Assignment:
All of the data is to be written out again exactly, without the pictures.

+ + + + + + +

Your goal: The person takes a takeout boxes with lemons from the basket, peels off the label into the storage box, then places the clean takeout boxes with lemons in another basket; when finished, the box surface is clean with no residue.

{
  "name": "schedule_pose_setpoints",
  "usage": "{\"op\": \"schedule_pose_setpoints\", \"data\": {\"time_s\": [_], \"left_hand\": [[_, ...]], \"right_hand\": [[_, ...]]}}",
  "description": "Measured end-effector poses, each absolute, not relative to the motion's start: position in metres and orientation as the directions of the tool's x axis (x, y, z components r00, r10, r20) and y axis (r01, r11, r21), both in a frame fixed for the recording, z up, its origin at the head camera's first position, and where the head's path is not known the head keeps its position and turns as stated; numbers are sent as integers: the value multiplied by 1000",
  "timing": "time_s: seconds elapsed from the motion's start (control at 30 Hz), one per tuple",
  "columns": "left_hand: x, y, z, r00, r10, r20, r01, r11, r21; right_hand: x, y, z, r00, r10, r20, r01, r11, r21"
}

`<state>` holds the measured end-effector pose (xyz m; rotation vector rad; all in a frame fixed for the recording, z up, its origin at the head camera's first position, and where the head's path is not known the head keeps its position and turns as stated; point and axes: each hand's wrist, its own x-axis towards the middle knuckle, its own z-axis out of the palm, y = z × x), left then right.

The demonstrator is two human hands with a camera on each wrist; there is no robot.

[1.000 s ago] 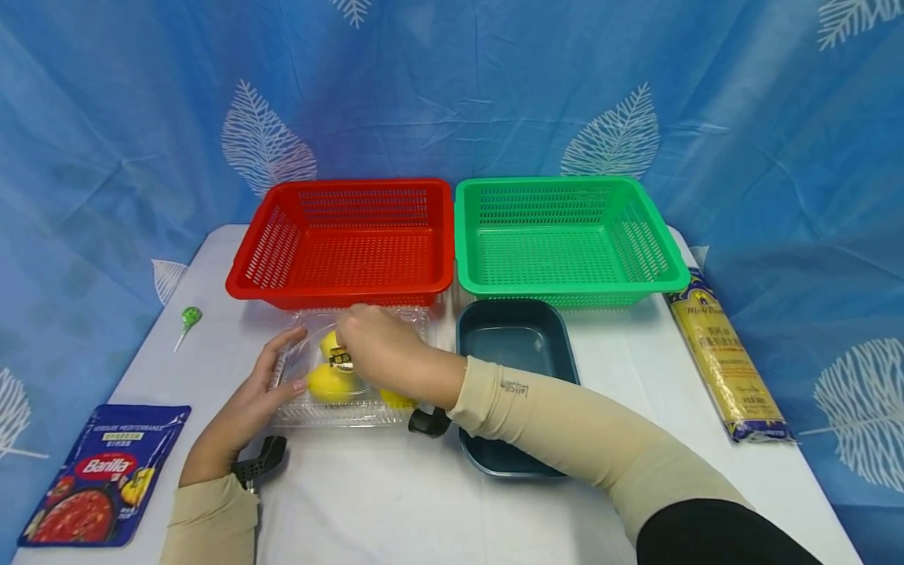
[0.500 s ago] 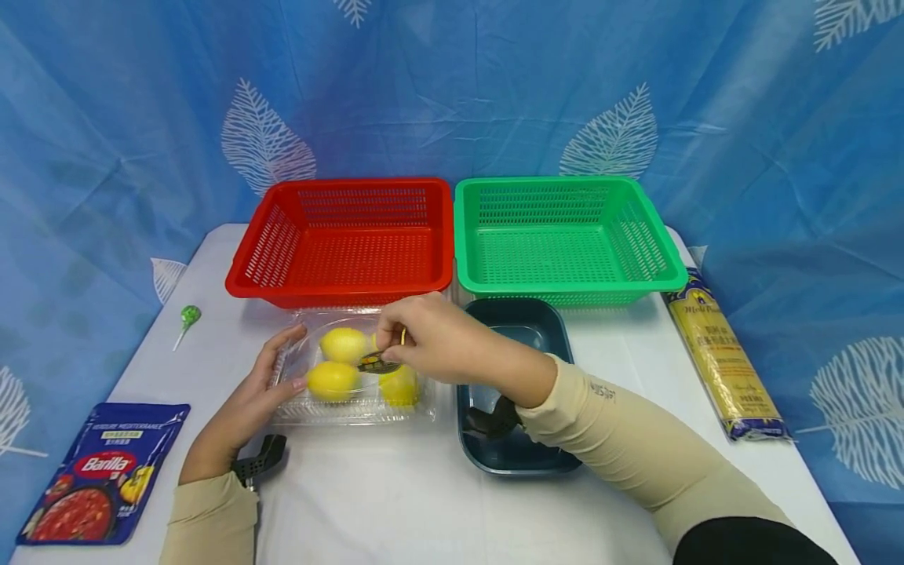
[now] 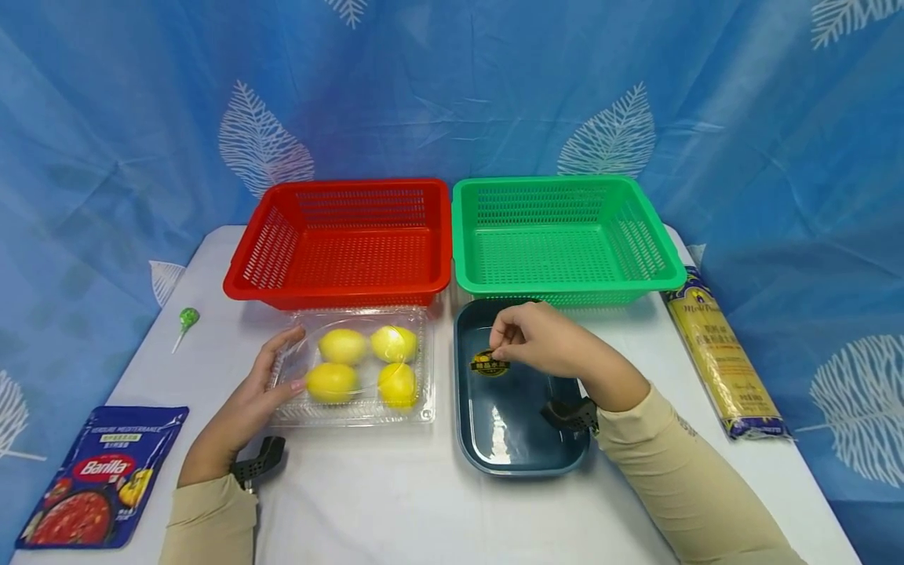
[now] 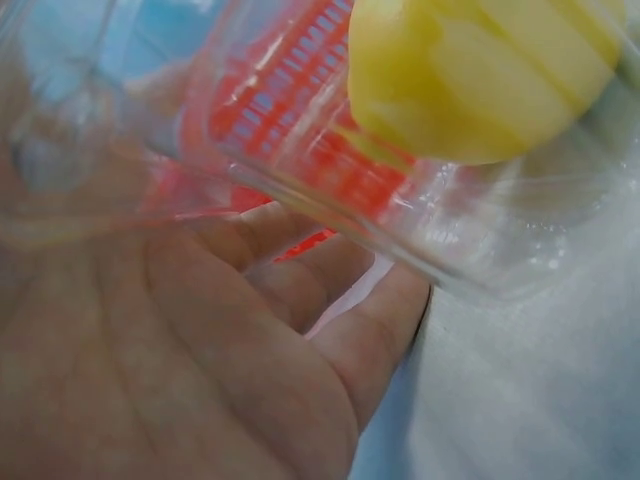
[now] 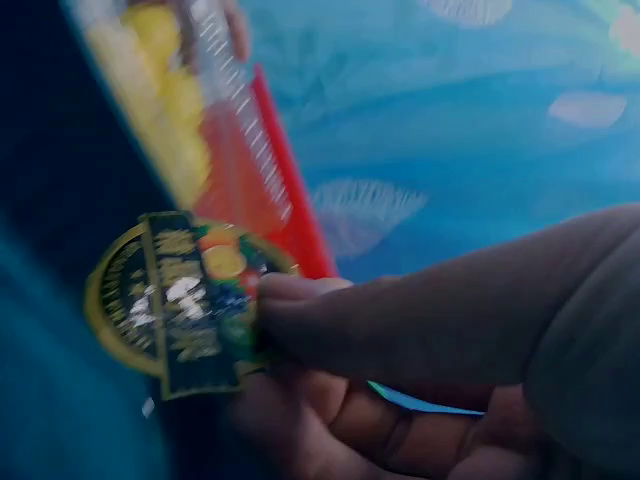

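A clear plastic box [image 3: 367, 412] with several yellow lemons [image 3: 342, 346] inside lies on the table left of centre. My left hand [image 3: 250, 404] holds its left side, thumb on the lid's edge and fingers spread round the far left corner. In the left wrist view one lemon [image 4: 480, 75] shows through the plastic above the palm. My right hand [image 3: 544, 341] is over the dark blue tray [image 3: 519, 463], thumb and forefinger pinching a black and gold oval sticker [image 3: 487, 364]. The right wrist view shows the sticker [image 5: 180, 305] from close up, its fruit picture beside the thumb.
A red basket [image 3: 339, 294] and a green basket [image 3: 572, 290] stand side by side behind the box and tray. A blue sauce pouch [image 3: 106, 479] and a green lollipop [image 3: 187, 318] lie at left. A yellow pasta pack [image 3: 720, 353] lies along the right edge.
My right hand has moved right from over the box to over the tray, taking the sticker off the lid. The lemons are now uncovered to view. The left hand has stayed put.
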<state>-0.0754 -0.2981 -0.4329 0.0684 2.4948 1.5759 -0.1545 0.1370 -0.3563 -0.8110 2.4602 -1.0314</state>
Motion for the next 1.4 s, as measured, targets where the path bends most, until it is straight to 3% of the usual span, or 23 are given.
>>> {"op": "schedule_pose_setpoints", "data": {"time_s": [0.47, 0.63, 0.77, 1.1, 1.4], "left_hand": [[-75, -297, -434, -983, 140, -116, -45, 431, 901], [-75, -296, -433, -983, 144, -110, -39, 430, 902], [-75, -297, -433, -984, 144, -106, -35, 427, 904], [-74, -296, -434, -983, 141, -117, -47, 424, 904], [-75, -297, -434, -983, 140, -115, -46, 422, 905]], "right_hand": [[-151, 148, -385, -760, -595, -263, -283, 667, -690], [-150, 145, -389, -792, -569, -222, -370, 735, -568], [-151, 144, -390, -814, -553, -178, -392, 749, -533], [-149, 153, -389, -860, -503, -84, -359, 715, -600], [-146, 173, -391, -931, -364, -35, -181, 542, -820]]}}
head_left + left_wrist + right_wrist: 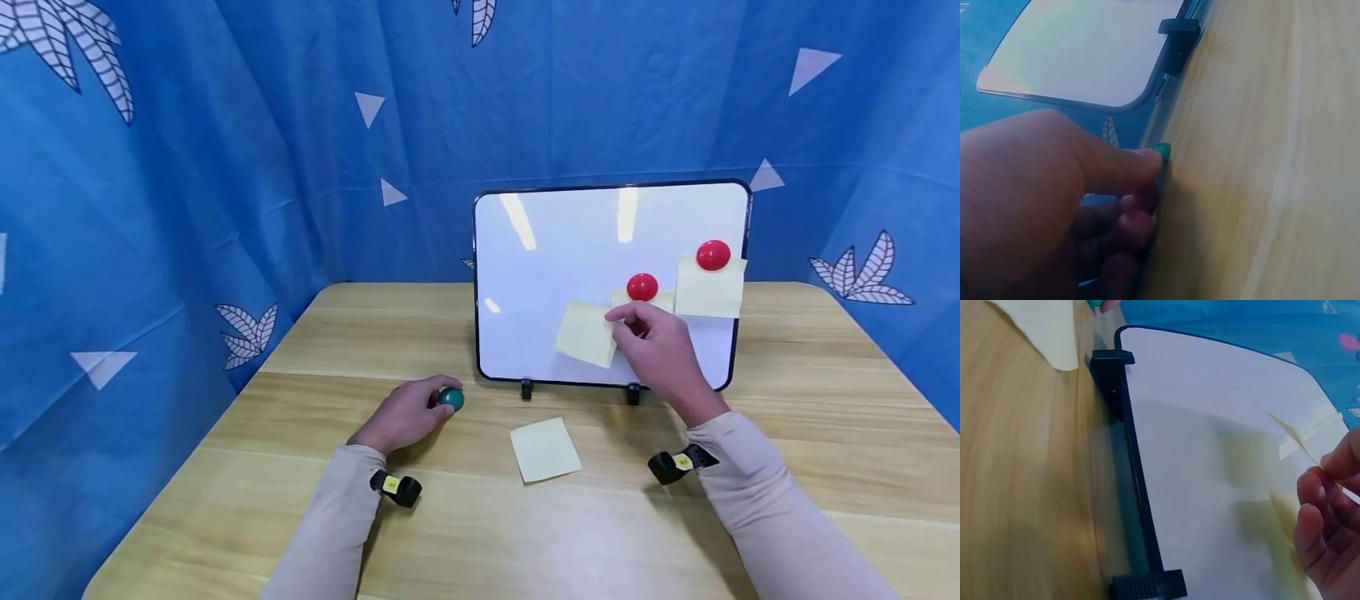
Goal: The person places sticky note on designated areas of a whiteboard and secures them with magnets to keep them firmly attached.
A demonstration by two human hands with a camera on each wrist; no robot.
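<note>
My left hand [401,414] pinches a round green magnet [452,400] between thumb and fingers, low over the table left of the whiteboard [540,267]. Only a sliver of the green magnet [1163,150] shows past the thumb in the left wrist view. With thumb and fingertips, my right hand [662,346] holds a pale yellow sticky note [585,333] by its edge, tilted in front of the board's lower part. The right wrist view shows this note [1294,437] nearly edge-on, apart from the board. Behind the right hand, another note [663,300] is partly hidden.
One red magnet [642,287] sits at the top of the partly hidden note. A second red magnet [713,255] holds a note [708,292] at the board's right edge. Another loose note [546,451] lies on the wooden table [480,533]. Black feet [527,389] support the board.
</note>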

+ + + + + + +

Result below:
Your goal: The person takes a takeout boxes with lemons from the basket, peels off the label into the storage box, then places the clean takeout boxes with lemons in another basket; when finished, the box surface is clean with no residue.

{
  "name": "schedule_pose_setpoints",
  "usage": "{\"op\": \"schedule_pose_setpoints\", \"data\": {\"time_s\": [_], \"left_hand\": [[_, ...]], \"right_hand\": [[_, ...]]}}",
  "description": "Measured end-effector poses, each absolute, not relative to the motion's start: position in metres and orientation as the directions of the tool's x axis (x, y, z components r00, r10, r20) and y axis (r01, r11, r21), both in a frame fixed for the recording, z up, its origin at the head camera's first position, and where the head's path is not known the head keeps its position and turns as stated; numbers are sent as integers: the value multiplied by 1000",
  "timing": "time_s: seconds elapsed from the motion's start (control at 30 Hz), one per tuple",
  "columns": "left_hand: x, y, z, r00, r10, r20, r01, r11, r21; right_hand: x, y, z, r00, r10, r20, r01, r11, r21"
}

`<state>` holds the measured end-effector pose (xyz m; rotation vector rad; all in a frame fixed for the recording, z up, its origin at the head camera's first position, and where the head's path is not known the head keeps its position and turns as stated; point and axes: each hand's wrist, its own x-axis towards the middle knuckle, its own z-axis out of the palm, y = z × x), left then right.

The demonstrator is two human hands with a camera on each wrist; there is no robot.

[1.000 s ago] 
[0.500 s ago] 
[now] 
[now] 
[now] 

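A clear plastic box [image 3: 367, 412] with several yellow lemons [image 3: 342, 346] inside lies on the table left of centre. My left hand [image 3: 250, 404] holds its left side, thumb on the lid's edge and fingers spread round the far left corner. In the left wrist view one lemon [image 4: 480, 75] shows through the plastic above the palm. My right hand [image 3: 544, 341] is over the dark blue tray [image 3: 519, 463], thumb and forefinger pinching a black and gold oval sticker [image 3: 487, 364]. The right wrist view shows the sticker [image 5: 180, 305] from close up, its fruit picture beside the thumb.
A red basket [image 3: 339, 294] and a green basket [image 3: 572, 290] stand side by side behind the box and tray. A blue sauce pouch [image 3: 106, 479] and a green lollipop [image 3: 187, 318] lie at left. A yellow pasta pack [image 3: 720, 353] lies along the right edge.
My right hand has moved right from over the box to over the tray, taking the sticker off the lid. The lemons are now uncovered to view. The left hand has stayed put.
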<state>-0.0754 -0.2981 -0.4329 0.0684 2.4948 1.5759 -0.1545 0.1370 -0.3563 -0.8110 2.4602 -1.0314</state>
Motion for the next 1.4 s, as measured, targets where the path bends most, until it is straight to 3% of the usual span, or 23 are given.
>>> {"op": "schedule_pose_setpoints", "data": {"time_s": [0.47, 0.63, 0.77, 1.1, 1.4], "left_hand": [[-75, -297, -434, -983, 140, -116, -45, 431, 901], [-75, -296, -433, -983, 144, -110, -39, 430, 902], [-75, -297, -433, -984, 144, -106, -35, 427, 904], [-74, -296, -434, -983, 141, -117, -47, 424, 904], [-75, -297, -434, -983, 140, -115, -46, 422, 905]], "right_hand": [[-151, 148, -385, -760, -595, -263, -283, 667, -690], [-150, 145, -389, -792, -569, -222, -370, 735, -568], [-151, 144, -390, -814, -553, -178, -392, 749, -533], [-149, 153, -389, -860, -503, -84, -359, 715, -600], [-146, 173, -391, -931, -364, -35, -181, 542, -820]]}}
head_left + left_wrist + right_wrist: 
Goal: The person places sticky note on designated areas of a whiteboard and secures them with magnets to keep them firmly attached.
A demonstration by two human hands with a camera on each wrist; no robot.
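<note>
My left hand [401,414] pinches a round green magnet [452,400] between thumb and fingers, low over the table left of the whiteboard [540,267]. Only a sliver of the green magnet [1163,150] shows past the thumb in the left wrist view. With thumb and fingertips, my right hand [662,346] holds a pale yellow sticky note [585,333] by its edge, tilted in front of the board's lower part. The right wrist view shows this note [1294,437] nearly edge-on, apart from the board. Behind the right hand, another note [663,300] is partly hidden.
One red magnet [642,287] sits at the top of the partly hidden note. A second red magnet [713,255] holds a note [708,292] at the board's right edge. Another loose note [546,451] lies on the wooden table [480,533]. Black feet [527,389] support the board.
</note>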

The exercise requires no additional output.